The authors provide a link to their implementation (https://github.com/AstraZeneca/SelfPAD). In the readme they provide an introduction to the method, an index on the readme, installation regarding the code, explanation on the configuration files, explanation of entry points regarding train/tune/test, overview of the repository structure, explanation of what the output structure looks like, and some citations information. The code is rich in comments. Figure 1 gives an overview of the method. 

### Data
_Given the data description in the documentation, how much effort take to either: Find the same dataset the authors used, or similar datasets and defend the comparability, or acquire one from scratch?_

[2]

(4/4)

The authors use four different datasets each with lengthy descriptions, key staistics including more indepth (table 1) and citations. The authors state they use three datasets as benchmarks, and the test set of the fourth as well. They all seem to be publicly available. There are no direct links provided to the data. The authors state details on the implementation in the appendix.

### Configuration 
_Given the (hyper)parameters, including semantic parameters, of the method: How much effort would it take to acquire the algorithm configurations used for their results, and compare against their budgetary constraints?_

[2]

The authors summarise the configuration in their implementation, as well as in their paper (table 9) per section of the experiment, stating this setup is fixed. The authors state they did a hyper-parameter sweep in appendix B and what it was optimnised on ('human search'). This was conducted for both phases of the experiment. The budget is not mentioned.

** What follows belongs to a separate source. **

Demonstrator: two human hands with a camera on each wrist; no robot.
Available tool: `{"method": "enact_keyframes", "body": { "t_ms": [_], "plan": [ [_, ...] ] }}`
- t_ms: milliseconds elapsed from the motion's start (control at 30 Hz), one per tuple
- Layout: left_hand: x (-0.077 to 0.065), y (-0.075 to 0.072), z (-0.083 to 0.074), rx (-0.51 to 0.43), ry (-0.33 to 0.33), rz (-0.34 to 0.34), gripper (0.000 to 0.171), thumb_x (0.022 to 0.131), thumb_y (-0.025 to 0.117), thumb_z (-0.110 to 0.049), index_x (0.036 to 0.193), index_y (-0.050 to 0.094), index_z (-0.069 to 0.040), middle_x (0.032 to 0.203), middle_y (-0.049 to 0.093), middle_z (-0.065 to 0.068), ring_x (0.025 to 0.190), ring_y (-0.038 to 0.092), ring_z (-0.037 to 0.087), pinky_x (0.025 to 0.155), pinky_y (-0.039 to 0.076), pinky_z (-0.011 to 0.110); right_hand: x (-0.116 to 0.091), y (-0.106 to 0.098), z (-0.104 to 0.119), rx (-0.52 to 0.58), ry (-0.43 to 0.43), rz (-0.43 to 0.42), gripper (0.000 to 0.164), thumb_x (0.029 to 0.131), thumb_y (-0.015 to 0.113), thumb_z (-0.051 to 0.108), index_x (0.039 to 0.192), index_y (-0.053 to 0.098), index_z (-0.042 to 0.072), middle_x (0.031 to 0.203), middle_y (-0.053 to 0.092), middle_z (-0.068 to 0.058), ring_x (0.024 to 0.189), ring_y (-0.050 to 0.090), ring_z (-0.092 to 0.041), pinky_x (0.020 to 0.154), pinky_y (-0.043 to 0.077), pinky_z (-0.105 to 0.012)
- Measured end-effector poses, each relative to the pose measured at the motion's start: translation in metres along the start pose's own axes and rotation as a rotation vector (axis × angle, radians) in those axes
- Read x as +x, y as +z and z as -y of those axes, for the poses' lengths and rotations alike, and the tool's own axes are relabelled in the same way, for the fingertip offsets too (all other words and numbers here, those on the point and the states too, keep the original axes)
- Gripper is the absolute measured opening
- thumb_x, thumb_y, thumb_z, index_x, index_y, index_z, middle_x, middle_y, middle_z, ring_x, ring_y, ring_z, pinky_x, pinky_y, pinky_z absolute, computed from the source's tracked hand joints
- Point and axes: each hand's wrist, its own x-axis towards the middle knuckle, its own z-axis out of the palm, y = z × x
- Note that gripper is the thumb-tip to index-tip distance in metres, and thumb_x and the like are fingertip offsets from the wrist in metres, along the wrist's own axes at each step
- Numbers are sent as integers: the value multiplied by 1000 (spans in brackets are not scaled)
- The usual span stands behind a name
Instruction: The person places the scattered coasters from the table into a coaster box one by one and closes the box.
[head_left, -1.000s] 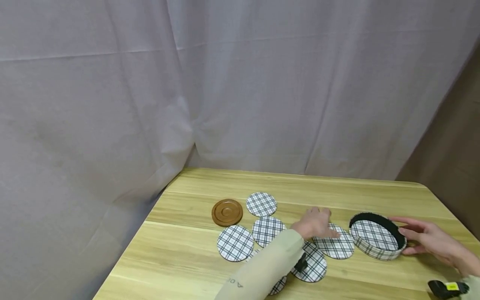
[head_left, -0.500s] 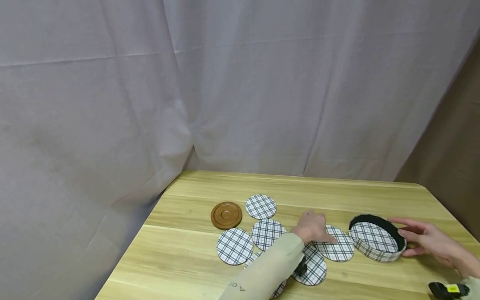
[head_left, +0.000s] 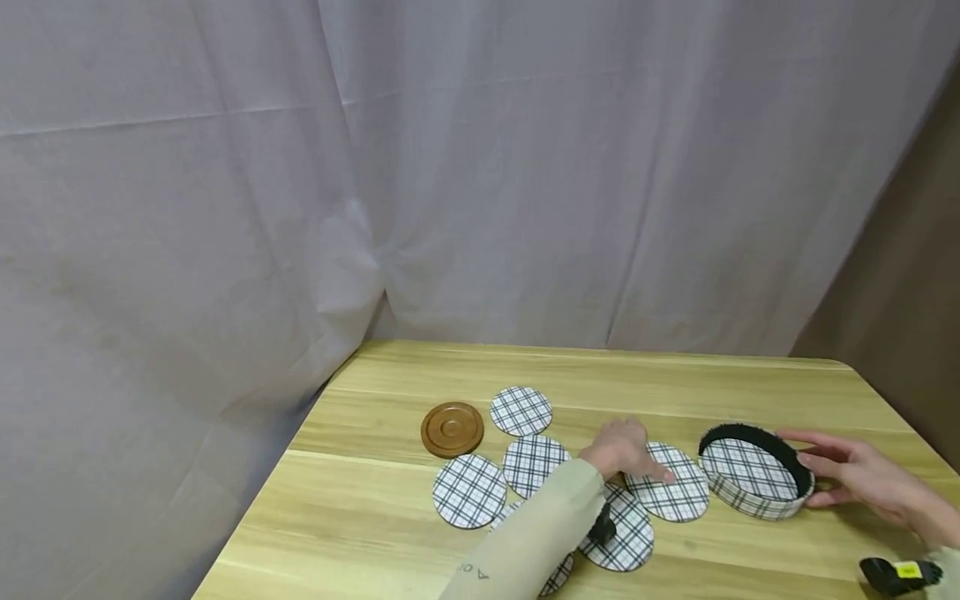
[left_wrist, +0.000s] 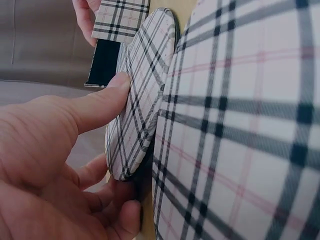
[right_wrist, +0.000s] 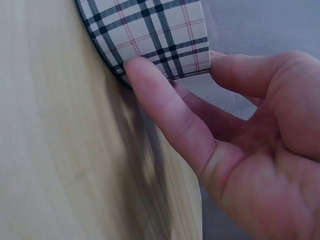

### Experimental Procedure
_Given the experimental set-up of the work, how difficult is it to set up a new experiment, similar to those presented in the original work, with the same procedure?_

[1]

The authors state they randomly split the training and testing sets using stratified sampling. 3 out of four data sets are used as test sets. The authors also state their procedure to avoid data leakage. The authors use various metrics in table 2, but they are all standard. The test sets are static, no other pluralities specified so all results are single run. 

### Expertise
_How much effort would it take to acquire the expertise required to reproduce the work independently relying on the available documentation?_

[2]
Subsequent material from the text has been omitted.